Sabiha Gökçen Havalimanı’nda sürüklenen uçağın büyük hasar almasının altında da yine devletin halktan aldığı vergileri, yandaş vakıflara pay etmesi nedeniyle, kamu yatırımlarının durması oluşturuyor. Zira Avrupa’nın en büyük havalimanını yapmakla övünen hükümet, iktidarda olduğ 20 yıl boyunca Sabiha Gökçen Havalimanı’na pist sonu emniyet alanı bile yapmamış. Bu bariyer olmadığı için iniş sırasında sürüklenen uçak, pist sonunda 25 metreden düşüyor ve ölümcül hasar o an alınıyor, üç kişi yaşamını yitiriyor. İşin daha da vahimi, içlerinde çok sayıda ağır yaralının olduğu onlarca kişi, karga tulumba havaalanı ring otobüsüyle hastanelere taşınıyor. Ortalıkta ne bir ambulans, ne bir doktor, ne de bir sedye var. Otobüsteki herkesin kan revan içinde olduğunu gösteren görüntülere rağmen, sağlık bakanı “böyle bir şey yok” diyor.

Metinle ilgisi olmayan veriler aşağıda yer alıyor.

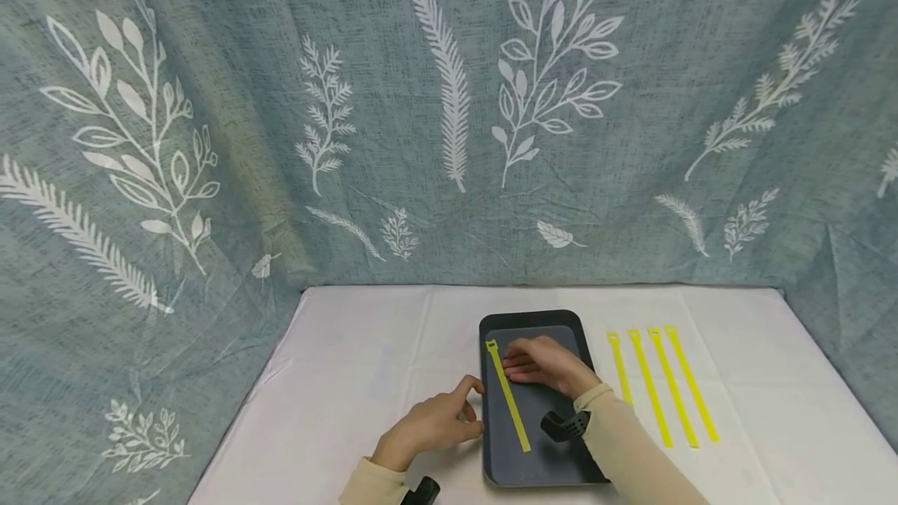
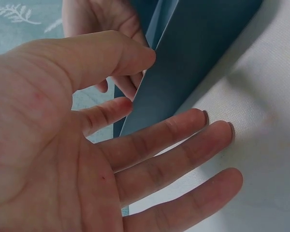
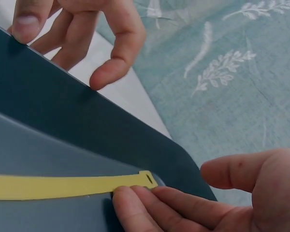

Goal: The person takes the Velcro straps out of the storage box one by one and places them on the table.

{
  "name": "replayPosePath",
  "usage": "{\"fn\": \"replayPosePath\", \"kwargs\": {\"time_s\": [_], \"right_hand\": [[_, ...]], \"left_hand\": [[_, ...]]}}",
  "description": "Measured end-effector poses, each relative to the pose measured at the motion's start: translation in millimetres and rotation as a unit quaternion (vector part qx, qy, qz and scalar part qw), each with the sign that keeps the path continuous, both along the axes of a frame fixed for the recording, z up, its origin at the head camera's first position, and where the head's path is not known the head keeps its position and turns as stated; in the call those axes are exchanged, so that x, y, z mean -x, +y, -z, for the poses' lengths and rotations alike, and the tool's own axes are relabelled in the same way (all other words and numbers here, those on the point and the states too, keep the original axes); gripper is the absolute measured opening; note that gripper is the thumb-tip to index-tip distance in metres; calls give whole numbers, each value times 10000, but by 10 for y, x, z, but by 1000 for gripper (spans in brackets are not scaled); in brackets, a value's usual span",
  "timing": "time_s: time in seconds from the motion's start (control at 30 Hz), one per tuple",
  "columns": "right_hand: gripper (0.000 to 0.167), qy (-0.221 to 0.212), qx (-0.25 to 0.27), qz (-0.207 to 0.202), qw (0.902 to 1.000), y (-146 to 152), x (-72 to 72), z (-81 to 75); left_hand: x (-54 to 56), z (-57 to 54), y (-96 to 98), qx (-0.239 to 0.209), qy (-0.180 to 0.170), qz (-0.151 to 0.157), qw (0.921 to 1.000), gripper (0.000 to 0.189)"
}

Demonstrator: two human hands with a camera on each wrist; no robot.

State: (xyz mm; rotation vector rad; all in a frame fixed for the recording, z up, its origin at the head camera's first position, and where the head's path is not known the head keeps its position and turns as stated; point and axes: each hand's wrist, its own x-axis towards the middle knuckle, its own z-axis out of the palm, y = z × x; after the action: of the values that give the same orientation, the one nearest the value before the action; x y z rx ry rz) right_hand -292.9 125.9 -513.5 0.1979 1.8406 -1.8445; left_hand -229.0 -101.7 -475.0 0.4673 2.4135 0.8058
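In the head view a dark grey tray lies on the white cloth. Inside it, near the left wall, a yellow cable tie lies lengthwise, its slotted head at the far end. My right hand is over the tray, and in the right wrist view its fingertips touch the tie's edge beside the slot, thumb held apart. At the tray's left side, my left hand touches the rim with thumb and index finger; the left wrist view shows its other fingers extended outside the wall.
To the right of the tray, several more yellow cable ties lie side by side on the white cloth. A blue-green curtain with white leaf prints hangs behind the table and along its sides.
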Motion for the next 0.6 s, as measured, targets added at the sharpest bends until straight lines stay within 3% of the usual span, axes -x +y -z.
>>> {"fn": "replayPosePath", "kwargs": {"time_s": [0.6], "right_hand": [[45,-165,985,-300,9945,-45,-4,151]], "left_hand": [[-5,19,-31,-123,57,77,9999,42]]}}
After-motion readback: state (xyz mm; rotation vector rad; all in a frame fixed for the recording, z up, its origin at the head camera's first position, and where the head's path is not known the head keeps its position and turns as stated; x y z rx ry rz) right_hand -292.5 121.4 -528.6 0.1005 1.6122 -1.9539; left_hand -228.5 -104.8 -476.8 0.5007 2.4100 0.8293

Liyakatin yerini, siyasal ve dini aidiyetin aldığı bir ülkede, her gün yeni ölümlere uyanıyoruz. Yandaş kayırmanın temel bir devlet politikası haline geldiği yerde; kamuya harcanması gereken milyonlarca lira, adını bilmediğimiz yandaşların yurtdışındaki banka hesaplarını süslüyor. İşte bu yüzden dünyada en güvenli taşıma aracı olan trenler Türkiye'de basit bir sinyalizasyon sistemi eklenmediği için onlarca insanamezar oluyor. Tarihten günümüze bu ülke insanına ise “nerede bu devlet, nerede bu millet” haykırışı kalıyor.